A revolution in medical imaging is coming
MRIs can cost millions to buy, hundreds of thousands yearly to maintain, and have a resolution of a few millimetres. Compare this to a machine that is a thousandfold cheaper to buy that provides images that are a million times cheaper to produce with a billion times the resolution. That is like buying a cellphone to take a picture at the resolution of an individual neuron.
And this technology is closer than you may think. The technology I am referring to is based on near-infrared light. Biological tissue scatters red light and silicon chips manufactured by the billions for cellphone cameras are very sensitive to it.
Remember when you were a kid in a tent in the backyard shining a flashlight onto the palm of your hand to make your hand light up? For illustration, take a laser pointer and shine it onto your finger. Your finger becomes translucent red because the laser’s red light is scattered by the tissue. The scattering is random, so no information can be obtained about the tissue that it went through. But what if you could accurately measure both the angle of each ray of light and how faded in intensity it was by the finger it just went through? You could then reconstruct a holographic picture of the tissue that the beam of infrared light passed through.

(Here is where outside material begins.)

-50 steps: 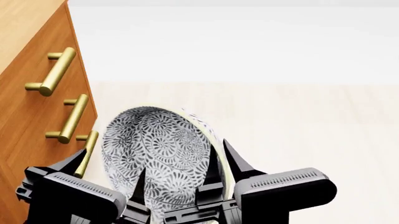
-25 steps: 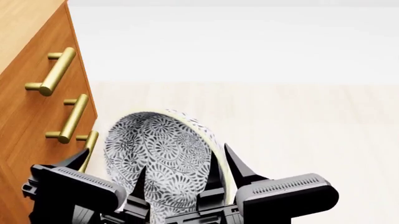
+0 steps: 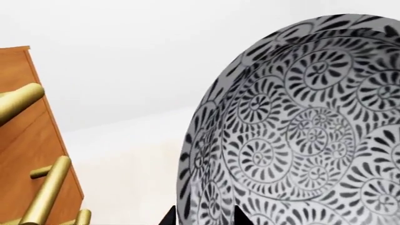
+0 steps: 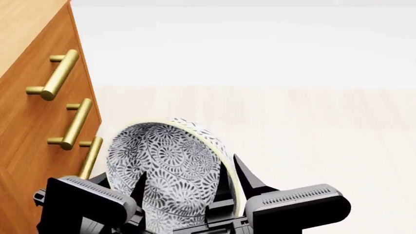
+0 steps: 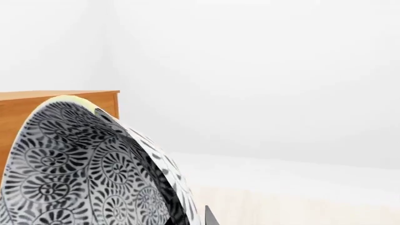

In April 2018, Mary Lou Jepsen gave a TED Talk in Vancouver in which she described a prototype machine developed by her start-up, Open Water, which does exactly this. Basically that 30-ton MRI machine with its large magnet and liquid helium cooling system can be replaced with a wearable sensor weighing a few pounds.
When you shine red light onto a beaker of blood no light passes through. The blood totally absorbs the light. When going through tissue, light is scattered, which is why your finger is translucent red. Your body is 3% blood but a cancer over 1 millimetre or so develops a strange leaky vasculature that increases that amount to 15% in the tumor. This machine will be able to detect this at pretty much the cellular level of resolution.
This will profoundly alter the business model of screening for breast cancer. In my field of anesthesiology the potential is breathtaking because this imaging can now visualize and also alter the firing of neurons. Why use a pharmaceutical that has to be given in whopping big doses to cross the blood-brain barrier, poisoning the entire brain, to obtain adequate anesthesia in one part of the patient’s body, when you can use a photon to pinpoint the anesthesia effect?